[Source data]
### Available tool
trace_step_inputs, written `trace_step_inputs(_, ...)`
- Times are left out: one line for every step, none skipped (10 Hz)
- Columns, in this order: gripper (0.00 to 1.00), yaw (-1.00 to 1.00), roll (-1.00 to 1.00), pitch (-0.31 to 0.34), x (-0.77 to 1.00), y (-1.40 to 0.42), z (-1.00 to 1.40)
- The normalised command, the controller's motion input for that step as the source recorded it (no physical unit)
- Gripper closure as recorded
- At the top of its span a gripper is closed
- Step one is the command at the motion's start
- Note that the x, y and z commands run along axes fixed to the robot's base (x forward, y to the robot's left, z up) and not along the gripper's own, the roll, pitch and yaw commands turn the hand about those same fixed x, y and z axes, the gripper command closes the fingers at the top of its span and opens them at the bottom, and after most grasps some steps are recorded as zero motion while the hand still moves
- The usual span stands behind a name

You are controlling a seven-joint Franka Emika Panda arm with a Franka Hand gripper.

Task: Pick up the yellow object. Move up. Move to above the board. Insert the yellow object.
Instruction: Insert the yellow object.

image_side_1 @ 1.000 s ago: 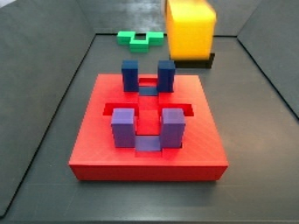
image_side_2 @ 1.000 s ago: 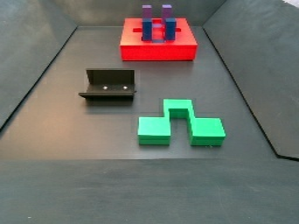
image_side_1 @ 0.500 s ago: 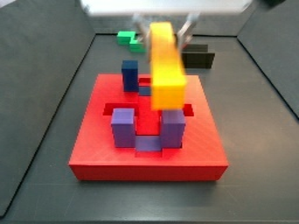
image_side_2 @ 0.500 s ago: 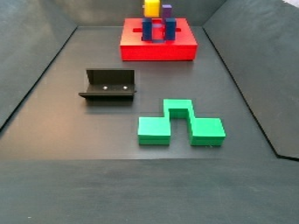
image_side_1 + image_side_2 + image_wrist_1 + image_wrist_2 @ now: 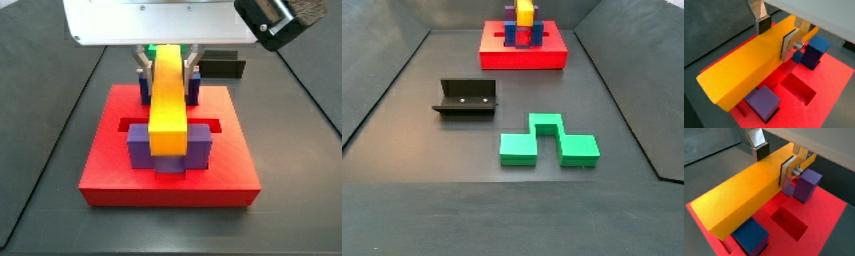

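Observation:
My gripper (image 5: 168, 60) is shut on the yellow object (image 5: 168, 100), a long yellow-orange bar, gripped across its far end. The bar lies lengthwise over the board (image 5: 107, 165), the red slab, and runs between the purple posts (image 5: 139, 148) in front and the blue posts (image 5: 148, 85) behind, at about post-top height. In both wrist views the fingers (image 5: 789, 44) (image 5: 786, 170) press the bar's (image 5: 747, 70) (image 5: 744, 193) sides, with red slots (image 5: 797, 90) below. In a side view the bar (image 5: 525, 13) shows above the far board (image 5: 523, 58); the gripper is cut off there.
The fixture (image 5: 466, 98) stands mid-floor on the left, and the green notched block (image 5: 547, 142) lies nearer, to its right. In a side view the fixture (image 5: 225, 68) and a bit of the green block (image 5: 163, 50) show behind the board. Dark walls enclose the floor.
The bar has come from high and off to the side to over the board, turned level, and dropped down between the posts. The gripper stays shut on it.

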Motion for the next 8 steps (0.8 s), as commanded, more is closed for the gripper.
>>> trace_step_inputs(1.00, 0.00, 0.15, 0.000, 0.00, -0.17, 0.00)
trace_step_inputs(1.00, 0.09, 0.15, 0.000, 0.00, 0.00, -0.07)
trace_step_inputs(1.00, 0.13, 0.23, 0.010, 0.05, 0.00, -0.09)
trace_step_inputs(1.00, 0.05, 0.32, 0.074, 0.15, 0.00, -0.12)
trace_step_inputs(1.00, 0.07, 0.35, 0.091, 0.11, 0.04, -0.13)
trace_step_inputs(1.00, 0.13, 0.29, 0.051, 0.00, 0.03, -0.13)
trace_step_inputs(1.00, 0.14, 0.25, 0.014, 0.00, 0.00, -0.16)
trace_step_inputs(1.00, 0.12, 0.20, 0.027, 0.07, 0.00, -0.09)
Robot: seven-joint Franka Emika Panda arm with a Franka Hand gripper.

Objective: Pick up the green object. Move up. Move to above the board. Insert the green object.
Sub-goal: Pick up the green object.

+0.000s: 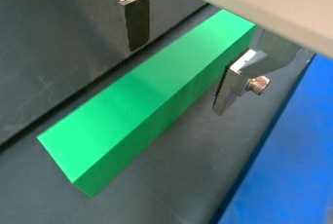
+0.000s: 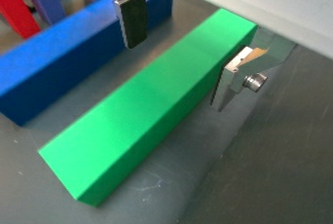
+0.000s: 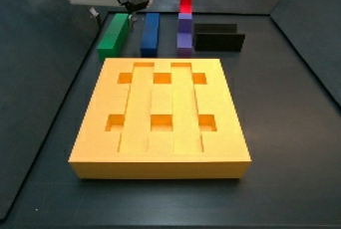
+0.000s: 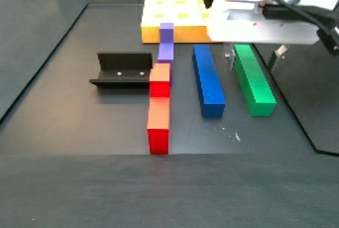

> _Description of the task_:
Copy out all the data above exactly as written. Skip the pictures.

> _Exercise output_:
### Available tool
trace_step_inputs, written `trace_step_inputs(_, ...)`
- Times are left out: one line for every step, none skipped (10 Hz)
- Columns, in this order: gripper (0.00 to 1.00), yaw (-1.00 to 1.00), roll (-1.00 to 1.00), pitch (-0.31 to 0.34), x (-0.77 to 1.00), y (-1.40 to 0.42), z (-1.00 to 1.40)
- The normalised command, the controller's motion input for that step as the source recorded it (no physical unit)
- Gripper closure as recorded
- At the top of its span a gripper is closed
- Step one is the command at the motion's start
- Note that the x, y and z commands run along axes fixed to the robot's base (x forward, y to the robot's left, z up) and not along the gripper's own, the roll, pitch and yaw commands turn the hand about those same fixed x, y and z axes, the gripper command closes the fingers at the top of its span and opens them at the bottom, and after most grasps some steps are recorded as zero motion while the hand still moves
- The usual span stands behind a name

You are controlling a seven-joint Franka Emika Panda arm with a Franka Hand gripper.

Task: Pick up the yellow object. Move up. Move to above the board. Insert the yellow object.
Instruction: Insert the yellow object.

image_side_1 @ 1.000 s ago: 
image_side_2 @ 1.000 s ago: 
image_side_1 @ 0.500 s ago: 
image_side_2 @ 0.500 s ago: 
image_side_1 + image_side_2 + image_wrist_1 + image_wrist_2 @ now: 

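Observation:
My gripper (image 5: 168, 60) is shut on the yellow object (image 5: 168, 100), a long yellow-orange bar, gripped across its far end. The bar lies lengthwise over the board (image 5: 107, 165), the red slab, and runs between the purple posts (image 5: 139, 148) in front and the blue posts (image 5: 148, 85) behind, at about post-top height. In both wrist views the fingers (image 5: 789, 44) (image 5: 786, 170) press the bar's (image 5: 747, 70) (image 5: 744, 193) sides, with red slots (image 5: 797, 90) below. In a side view the bar (image 5: 525, 13) shows above the far board (image 5: 523, 58); the gripper is cut off there.
The fixture (image 5: 466, 98) stands mid-floor on the left, and the green notched block (image 5: 547, 142) lies nearer, to its right. In a side view the fixture (image 5: 225, 68) and a bit of the green block (image 5: 163, 50) show behind the board. Dark walls enclose the floor.
The bar has come from high and off to the side to over the board, turned level, and dropped down between the posts. The gripper stays shut on it.
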
Motion for the next 8 steps (0.8 s), as commanded, more is closed for the gripper.
>>> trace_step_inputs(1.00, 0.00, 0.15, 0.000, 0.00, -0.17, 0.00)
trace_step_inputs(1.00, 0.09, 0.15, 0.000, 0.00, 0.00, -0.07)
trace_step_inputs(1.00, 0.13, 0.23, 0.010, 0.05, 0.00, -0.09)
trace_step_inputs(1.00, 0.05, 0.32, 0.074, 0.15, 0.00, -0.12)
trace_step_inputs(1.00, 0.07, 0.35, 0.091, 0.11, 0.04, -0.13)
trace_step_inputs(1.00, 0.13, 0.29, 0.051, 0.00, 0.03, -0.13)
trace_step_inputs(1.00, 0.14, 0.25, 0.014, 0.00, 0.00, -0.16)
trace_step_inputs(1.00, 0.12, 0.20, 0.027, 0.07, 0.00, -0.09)
Robot: seven-joint Franka Emika Panda arm with a Franka Hand gripper.

Objective: Pick up the green object. Move up. Move to above the board. Insert the green object.
Sub-goal: Pick up the green object.

+0.000s: 
+0.000s: 
+0.000s: 
+0.000s: 

This output has been given in full.